70% Reduction in Time
A particular job required the assembly of four pieces. The old thinking would have all the parts being run separately at different speeds in successive fashion as fast as they could be, and then assembled. This time, machines were dedicated to run each part simultaneously and would run slower or faster as needed. Material handling was almost eliminated. The entire process which would have taken 40 hours was reduced approximately 70% to 12 hours.

Adding Value for Customer: Increasing Profitability
Accutech manufactures a plastic clam shell package and screw assemblies for a screw manufacturer. Kaizen events analyzed the way the packaging, labeling and lot coding was being done. To add value for their client Accutech offered to do the actual point of sale packaging as well. Due to Lean improvements made to the layout, a shift in workers and line balance they are now more than 20% more profitable. They have increased their fill speeds and are working at a higher output than they originally thought possible. 

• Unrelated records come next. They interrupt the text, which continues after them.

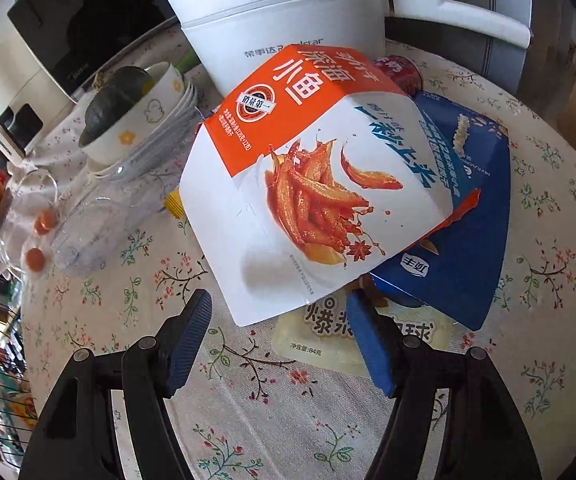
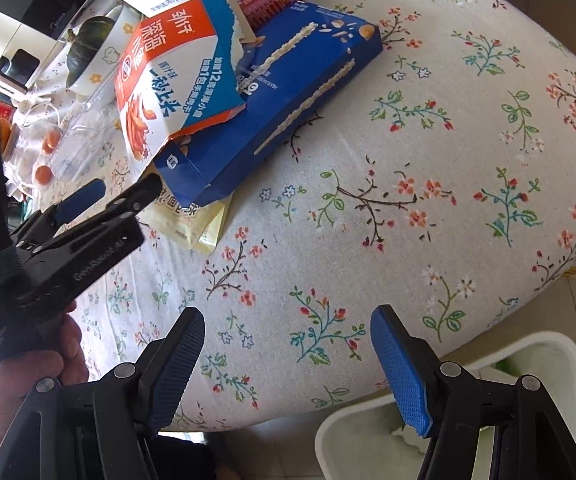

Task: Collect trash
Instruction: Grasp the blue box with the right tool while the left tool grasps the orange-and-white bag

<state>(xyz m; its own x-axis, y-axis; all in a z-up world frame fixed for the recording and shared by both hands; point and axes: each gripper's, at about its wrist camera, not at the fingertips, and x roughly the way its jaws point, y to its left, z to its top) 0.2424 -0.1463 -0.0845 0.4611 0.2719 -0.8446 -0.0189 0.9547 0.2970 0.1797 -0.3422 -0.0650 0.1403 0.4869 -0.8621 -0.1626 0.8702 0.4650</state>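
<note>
An orange-and-white fish snack box lies torn open on top of a blue snack box, with a pale yellow pouch under both. A red can stands behind them. My left gripper is open, its fingertips on either side of the white box's near corner without pressing it. The right wrist view shows the same pile: fish box, blue box, pouch, and the left gripper next to it. My right gripper hangs open over the bare tablecloth, holding nothing.
A white electric pot stands behind the pile. Stacked bowls with a green squash, a clear plastic bottle and a microwave fill the left. A white lined bin stands on the floor below the table's edge.
</note>
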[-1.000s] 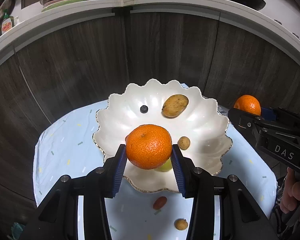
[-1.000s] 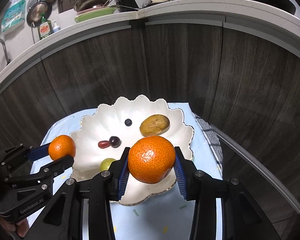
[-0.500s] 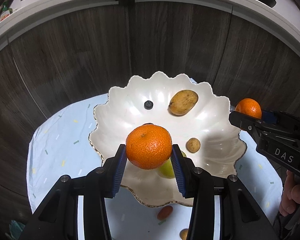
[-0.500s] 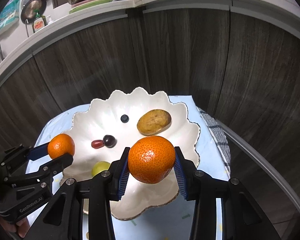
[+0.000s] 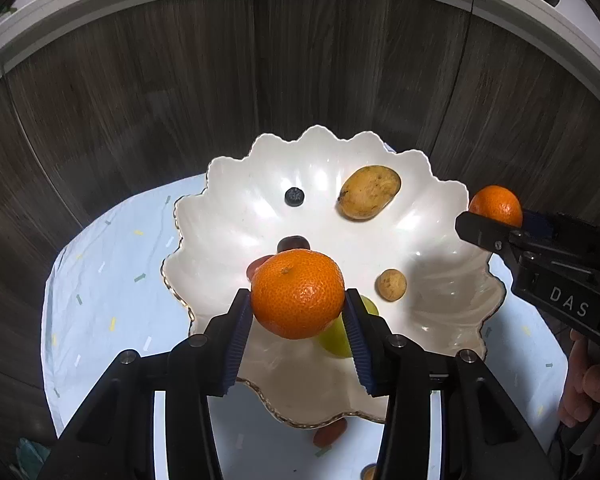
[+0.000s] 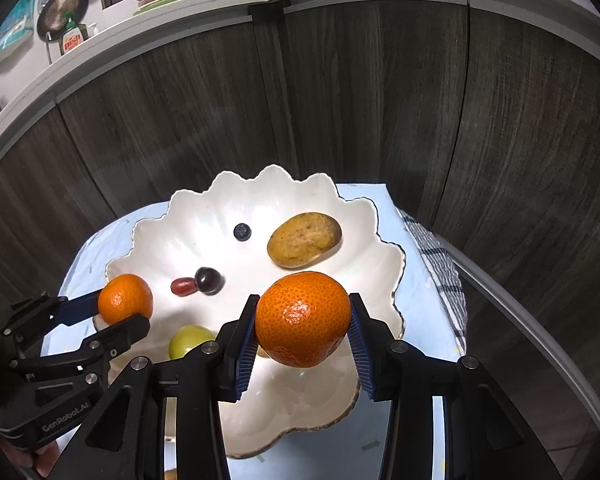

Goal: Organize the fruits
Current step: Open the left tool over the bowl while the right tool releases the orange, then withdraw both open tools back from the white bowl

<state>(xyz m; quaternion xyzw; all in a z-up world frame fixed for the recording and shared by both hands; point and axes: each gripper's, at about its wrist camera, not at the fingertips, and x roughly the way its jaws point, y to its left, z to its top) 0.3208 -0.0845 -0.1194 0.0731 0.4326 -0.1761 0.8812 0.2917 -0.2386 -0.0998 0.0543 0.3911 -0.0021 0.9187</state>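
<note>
A white scalloped bowl (image 5: 452, 296) (image 6: 384, 252) sits on a pale blue cloth. My left gripper (image 5: 298, 308) is shut on an orange tangerine (image 5: 298, 294) above the bowl's near left part. My right gripper (image 6: 303, 320) is shut on a second tangerine (image 6: 303, 312), held over the bowl's right side; that tangerine (image 5: 496, 205) shows at the right in the left wrist view. The left one (image 6: 126, 298) shows at the left in the right wrist view. In the bowl lie a yellow mango (image 5: 369, 191), a blueberry (image 5: 294, 195), a dark grape (image 6: 209, 280), a red grape (image 6: 183, 286), a green fruit (image 6: 190, 340) and a small brown fruit (image 5: 391, 284).
Dark wood cabinet fronts (image 5: 340, 80) rise close behind the small table, under a white counter edge (image 6: 180, 28) with pans and dishes. A red fruit (image 5: 330, 432) lies on the cloth before the bowl. A checked towel (image 6: 440, 272) hangs at the table's right edge. A hand (image 5: 588, 384) grips the right tool.
Both grippers have come forward and down over the bowl, each still carrying its tangerine. The bowl now looks larger and nearer in both views.
</note>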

The workers on the shop floor are able to see equal or greater output with less effort. Waste has been removed, people and materials move less, and materials and tools can be found easily. Employees are also comfortable making suggestions. By making changes to reduce the waste in these areas, the team was able to reduce the production time by 15-20% with the same number of people. Even better, this reduction has been sustained and improved upon. The team has been able to produce an additional 500 pieces per day.

Easier and Better
In the manufacture of a particular tray, Accutech was using a straight pull system which was a lot of work to manage. Now, visual signals in the form of empty spaces alert employees of what needs to be made so there is very little management required.  A Kaizen on the set up encouraged the use of quick changeover tooling. This alone reduced the process by 2.5 hours. It used to take about 2.5 hours for molds and another hour to dial in the new job; now the whole process is done in under an hour. Quick changeover tooling also means the process is easier and quality is better. 

Patrick Madigan emphasizes that to be able to compete in the future, you need a well educated workforce. "Continuing Education is very important!" he said.  "The training provided by Rick and the MassMEP was non-threatening and not stressful. People looked forward to it. I tell everyone I meet about the MassMEP and the value they have brought to Accutech ."

Accutech Packaging is a family owned business that was started in a West Roxbury basement by brothers Richard and Patrick Madigan, their father, Richard Sr. and brother-in-law Michael Keneally, in 1986. Today the company occupies two buildings and 130,000 sq. ft. in Foxboro, Massachusetts and employs 85 people. Accutech custom designs and manufactures thermoformed plastic parts – the plastic parts inside the boxes that hold products like razors, perfume, or cosmetics to cell phones and medical diagnostic kits in place. In the plastic area they manufacture packaging for industrial, medical, retail, and food applications while the paper converting area manufactures paper mailing bags, displays, and envelopes and are responsible for the contract packaging services they offer.